INTERSECT



Abstract

For citizens and scholars alike, the quality of electoral representation in a democracy is central to its performance and its legitimacy. However, what effective electoral representation requires in a well-functioning democracy remains contested (e.g. Pitkin 1967, Mansbridge 2009, Sabl 2015, Wratil and Wolkenstein 2021). One area of debate is whether and how far descriptive representation – or the representation of citizens by legislators sharing their social identities and lived experiences – relates to substantive representation, or the representation of citizens’ preferences and interests in law-making. Another open question is how citizens prioritize between multiple overlapping social identities – e.g. social class, gender or ethnicity – if and when they demand improved descriptive representation.

With support from the Selten Seeding Grant (University of Cologne), we aim to contribute to this debate by running an original conjoint experiment that explores, first, how citizens prioritize different social identities when they demand improved descriptive representation, and second, whether these demands are motivated by their inferences about candidates’ preferences and priorities (and so, expectations of improved policy congruence) versus their preferences for equal representation.

As in some previous research, we theorize that citizens make assumptions about whether in-group candidates will share their preferences and priorities.

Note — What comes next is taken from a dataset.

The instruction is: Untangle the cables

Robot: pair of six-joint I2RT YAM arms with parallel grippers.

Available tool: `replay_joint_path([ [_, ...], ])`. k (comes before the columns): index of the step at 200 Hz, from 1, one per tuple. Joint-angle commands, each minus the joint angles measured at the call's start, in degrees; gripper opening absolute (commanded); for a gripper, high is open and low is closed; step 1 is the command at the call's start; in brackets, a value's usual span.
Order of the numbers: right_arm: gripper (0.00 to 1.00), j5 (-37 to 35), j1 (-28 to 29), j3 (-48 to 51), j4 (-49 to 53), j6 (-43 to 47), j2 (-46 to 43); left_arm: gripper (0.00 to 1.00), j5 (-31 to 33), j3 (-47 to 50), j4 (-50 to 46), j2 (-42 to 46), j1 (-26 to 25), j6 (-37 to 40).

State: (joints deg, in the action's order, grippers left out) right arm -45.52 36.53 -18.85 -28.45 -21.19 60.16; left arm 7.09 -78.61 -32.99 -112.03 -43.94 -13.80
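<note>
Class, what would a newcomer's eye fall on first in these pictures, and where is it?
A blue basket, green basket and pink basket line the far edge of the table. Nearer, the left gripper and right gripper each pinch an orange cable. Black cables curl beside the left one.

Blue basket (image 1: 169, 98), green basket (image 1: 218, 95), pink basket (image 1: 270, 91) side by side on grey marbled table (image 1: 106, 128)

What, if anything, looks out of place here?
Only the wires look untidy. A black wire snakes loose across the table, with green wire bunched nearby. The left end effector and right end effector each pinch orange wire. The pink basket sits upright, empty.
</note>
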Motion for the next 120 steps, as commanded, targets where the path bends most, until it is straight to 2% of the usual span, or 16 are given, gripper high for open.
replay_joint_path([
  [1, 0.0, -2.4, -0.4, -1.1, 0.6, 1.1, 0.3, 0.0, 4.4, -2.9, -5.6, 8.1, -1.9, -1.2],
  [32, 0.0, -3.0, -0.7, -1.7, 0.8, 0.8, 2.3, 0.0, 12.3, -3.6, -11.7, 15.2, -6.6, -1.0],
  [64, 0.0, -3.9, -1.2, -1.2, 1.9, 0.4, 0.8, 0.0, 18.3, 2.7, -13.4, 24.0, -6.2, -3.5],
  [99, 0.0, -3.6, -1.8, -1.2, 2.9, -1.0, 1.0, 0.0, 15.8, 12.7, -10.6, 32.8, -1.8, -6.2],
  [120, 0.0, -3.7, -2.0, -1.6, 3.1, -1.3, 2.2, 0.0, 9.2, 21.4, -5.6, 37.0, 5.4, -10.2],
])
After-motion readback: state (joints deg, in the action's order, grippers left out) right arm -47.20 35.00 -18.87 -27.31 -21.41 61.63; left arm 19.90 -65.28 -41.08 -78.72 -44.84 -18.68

They may then demand descriptive representation on dimensions linked to their issue priorities, if they think in-group representatives will share their preferences on key issues. However, prior research has also established a general preference for equal descriptive representation among citizens (e.g. Wäckerle 2022). This may also produce demands for improved descriptive representation, even at the cost of reduced policy congruence.

To compare the importance of these two mechanisms, we will conduct a conjoint experiment where respondents are asked to choose between two candidates with different social identities (some potentially congruent with the respondent), and espousing different policy positions. This allows us to ascertain how respondents weigh different social identities, and whether these weights derive from their expectations regarding improved policy congruence on particularly important issues, or from preferences for equal descriptive representation on some dimensions.

We intend to survey approximately 2000 British respondents, composed from two equally sized samples. The first sample will reflect the British population in terms of age, gender, ethnicity and educational background. The second sample will only include ethnic minority Britons, ensuring a sample of British citizens with at least one social identity that is descriptively under-represented. This two-fold sampling strategy ensures sufficient statistical power to study citizens’ priorities over social identities, including when these are minority identities.

Our project significantly advances on previous work on this topic by taking an intersectional perspective. Although some research has considered how representatives’ intersecting identities may impact their electoral performance (e.g. Hughes 2011, Ward 2016), most research on descriptive representation has only considered a single identity, like gender or ethnicity (e.g. Lerman and Sadin 2016). As such, we are able to answer the question of what drives citizens’ demands for descriptive representation, and how it relates to their demands for substantive representation, while taking intersectional dynamics into account.